Task
Output the number of lines in the entries below with the string "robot" in them, and nothing further.

[[ Input open ]]

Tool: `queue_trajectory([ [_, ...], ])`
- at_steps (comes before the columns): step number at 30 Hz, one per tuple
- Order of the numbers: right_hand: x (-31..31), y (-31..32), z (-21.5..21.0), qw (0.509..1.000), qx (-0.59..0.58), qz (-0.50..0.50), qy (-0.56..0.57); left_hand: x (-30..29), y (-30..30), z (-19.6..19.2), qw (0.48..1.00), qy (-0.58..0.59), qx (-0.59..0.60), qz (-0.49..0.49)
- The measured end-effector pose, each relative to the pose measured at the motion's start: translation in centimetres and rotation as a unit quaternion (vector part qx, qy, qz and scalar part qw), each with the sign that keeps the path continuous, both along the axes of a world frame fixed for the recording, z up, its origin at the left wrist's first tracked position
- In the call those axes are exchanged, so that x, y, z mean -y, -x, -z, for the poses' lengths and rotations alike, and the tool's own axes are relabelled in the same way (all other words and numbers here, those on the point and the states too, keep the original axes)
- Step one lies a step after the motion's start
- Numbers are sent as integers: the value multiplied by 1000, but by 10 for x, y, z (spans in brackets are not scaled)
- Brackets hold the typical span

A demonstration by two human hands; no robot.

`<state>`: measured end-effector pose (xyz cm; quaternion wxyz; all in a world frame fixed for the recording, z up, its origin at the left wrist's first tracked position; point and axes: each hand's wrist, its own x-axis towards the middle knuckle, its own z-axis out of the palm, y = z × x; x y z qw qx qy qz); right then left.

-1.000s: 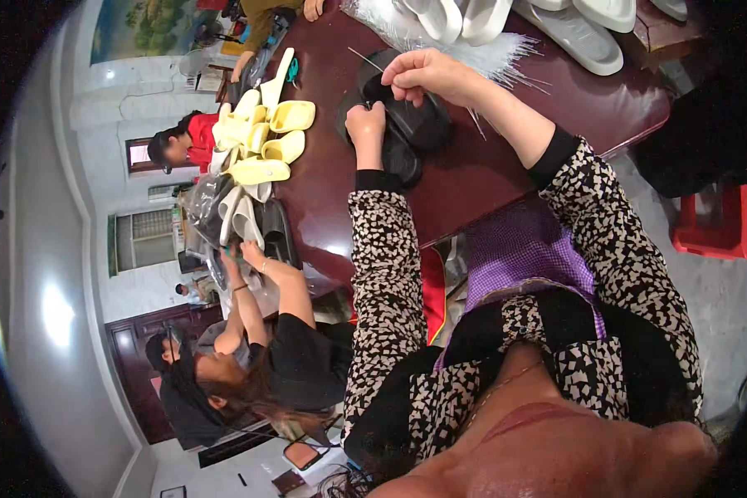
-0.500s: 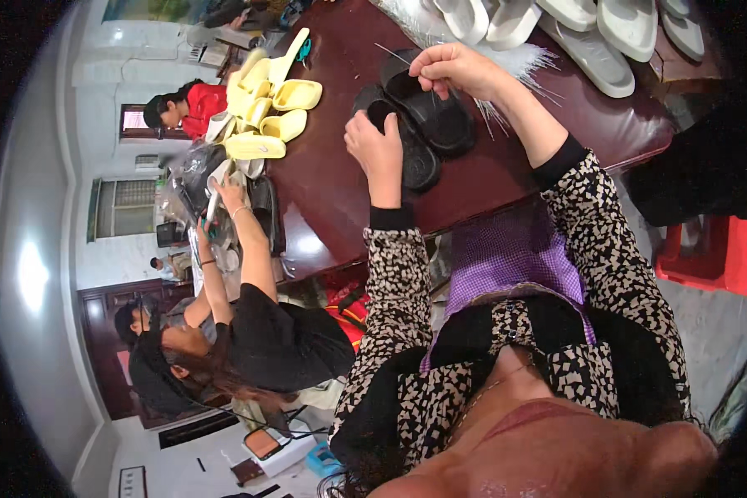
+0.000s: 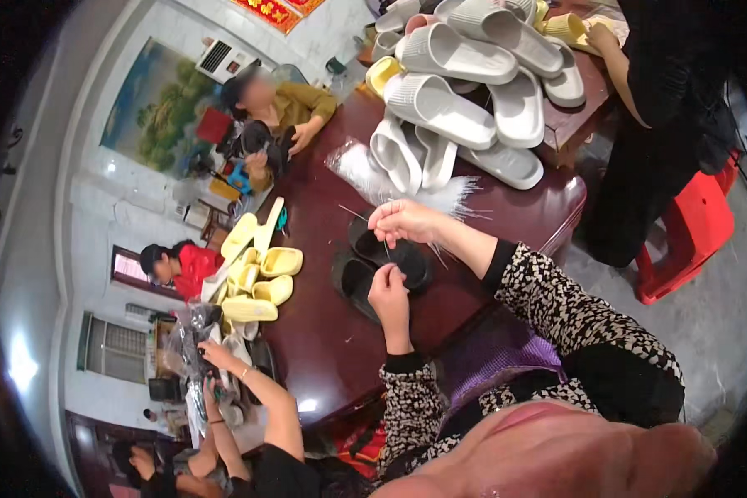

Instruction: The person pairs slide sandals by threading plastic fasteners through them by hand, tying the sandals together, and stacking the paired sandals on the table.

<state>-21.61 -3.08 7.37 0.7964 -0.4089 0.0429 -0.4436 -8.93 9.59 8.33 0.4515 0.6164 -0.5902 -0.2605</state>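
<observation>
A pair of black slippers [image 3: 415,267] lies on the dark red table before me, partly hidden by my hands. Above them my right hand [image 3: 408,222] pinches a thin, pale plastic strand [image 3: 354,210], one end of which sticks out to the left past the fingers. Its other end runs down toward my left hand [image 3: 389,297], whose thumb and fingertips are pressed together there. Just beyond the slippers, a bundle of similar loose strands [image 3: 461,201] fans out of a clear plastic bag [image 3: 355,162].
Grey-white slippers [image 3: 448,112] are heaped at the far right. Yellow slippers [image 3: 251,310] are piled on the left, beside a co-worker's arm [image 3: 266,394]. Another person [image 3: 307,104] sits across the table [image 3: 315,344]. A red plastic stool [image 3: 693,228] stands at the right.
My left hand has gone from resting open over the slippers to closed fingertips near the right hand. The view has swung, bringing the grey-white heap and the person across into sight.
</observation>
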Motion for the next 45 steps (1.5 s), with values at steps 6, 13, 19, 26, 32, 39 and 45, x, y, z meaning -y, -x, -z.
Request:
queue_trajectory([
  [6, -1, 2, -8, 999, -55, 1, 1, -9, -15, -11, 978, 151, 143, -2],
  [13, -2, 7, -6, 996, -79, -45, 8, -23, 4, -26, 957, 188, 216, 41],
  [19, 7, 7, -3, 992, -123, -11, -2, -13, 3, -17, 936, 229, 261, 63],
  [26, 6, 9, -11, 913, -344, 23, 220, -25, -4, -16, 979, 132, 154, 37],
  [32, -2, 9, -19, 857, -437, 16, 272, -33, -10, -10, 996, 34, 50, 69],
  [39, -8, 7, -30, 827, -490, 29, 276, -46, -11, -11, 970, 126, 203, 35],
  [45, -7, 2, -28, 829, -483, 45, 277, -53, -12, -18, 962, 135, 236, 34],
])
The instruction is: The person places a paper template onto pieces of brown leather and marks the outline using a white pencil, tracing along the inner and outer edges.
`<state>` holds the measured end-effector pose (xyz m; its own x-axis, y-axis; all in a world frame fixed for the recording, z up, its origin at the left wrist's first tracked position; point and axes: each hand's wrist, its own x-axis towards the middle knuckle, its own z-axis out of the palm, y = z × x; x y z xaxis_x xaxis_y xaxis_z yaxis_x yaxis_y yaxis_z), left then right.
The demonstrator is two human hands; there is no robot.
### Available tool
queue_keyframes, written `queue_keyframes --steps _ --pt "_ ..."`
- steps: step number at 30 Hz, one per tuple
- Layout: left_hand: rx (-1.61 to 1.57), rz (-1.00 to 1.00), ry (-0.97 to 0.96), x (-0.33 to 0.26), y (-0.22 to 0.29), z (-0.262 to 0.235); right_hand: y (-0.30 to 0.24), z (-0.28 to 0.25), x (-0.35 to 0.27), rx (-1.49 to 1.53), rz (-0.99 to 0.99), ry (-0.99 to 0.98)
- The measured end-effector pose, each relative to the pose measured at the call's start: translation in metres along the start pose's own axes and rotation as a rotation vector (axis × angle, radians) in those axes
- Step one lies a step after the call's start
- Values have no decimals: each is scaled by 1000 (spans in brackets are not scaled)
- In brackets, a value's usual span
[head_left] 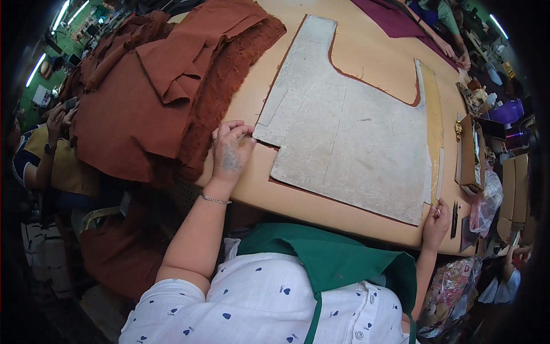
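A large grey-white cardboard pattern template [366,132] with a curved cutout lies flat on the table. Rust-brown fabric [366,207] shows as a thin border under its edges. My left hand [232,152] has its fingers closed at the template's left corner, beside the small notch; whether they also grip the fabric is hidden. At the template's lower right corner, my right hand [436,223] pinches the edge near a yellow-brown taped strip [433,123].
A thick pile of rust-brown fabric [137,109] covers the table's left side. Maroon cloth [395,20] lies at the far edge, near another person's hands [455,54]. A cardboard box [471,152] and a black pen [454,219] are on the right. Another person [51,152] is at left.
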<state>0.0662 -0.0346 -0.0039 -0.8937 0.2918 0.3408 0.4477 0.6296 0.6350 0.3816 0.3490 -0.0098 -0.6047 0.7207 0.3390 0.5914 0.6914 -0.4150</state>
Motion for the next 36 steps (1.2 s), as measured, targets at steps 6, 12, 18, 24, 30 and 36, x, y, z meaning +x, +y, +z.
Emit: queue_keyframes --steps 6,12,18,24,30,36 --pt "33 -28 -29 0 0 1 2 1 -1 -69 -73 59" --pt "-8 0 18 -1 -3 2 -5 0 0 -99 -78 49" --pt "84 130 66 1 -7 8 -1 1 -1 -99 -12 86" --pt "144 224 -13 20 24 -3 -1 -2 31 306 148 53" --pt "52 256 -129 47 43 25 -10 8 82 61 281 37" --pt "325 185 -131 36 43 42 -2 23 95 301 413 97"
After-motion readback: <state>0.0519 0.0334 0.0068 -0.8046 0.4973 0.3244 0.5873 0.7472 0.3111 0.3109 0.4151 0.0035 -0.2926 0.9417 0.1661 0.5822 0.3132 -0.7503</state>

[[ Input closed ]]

Result of this task
2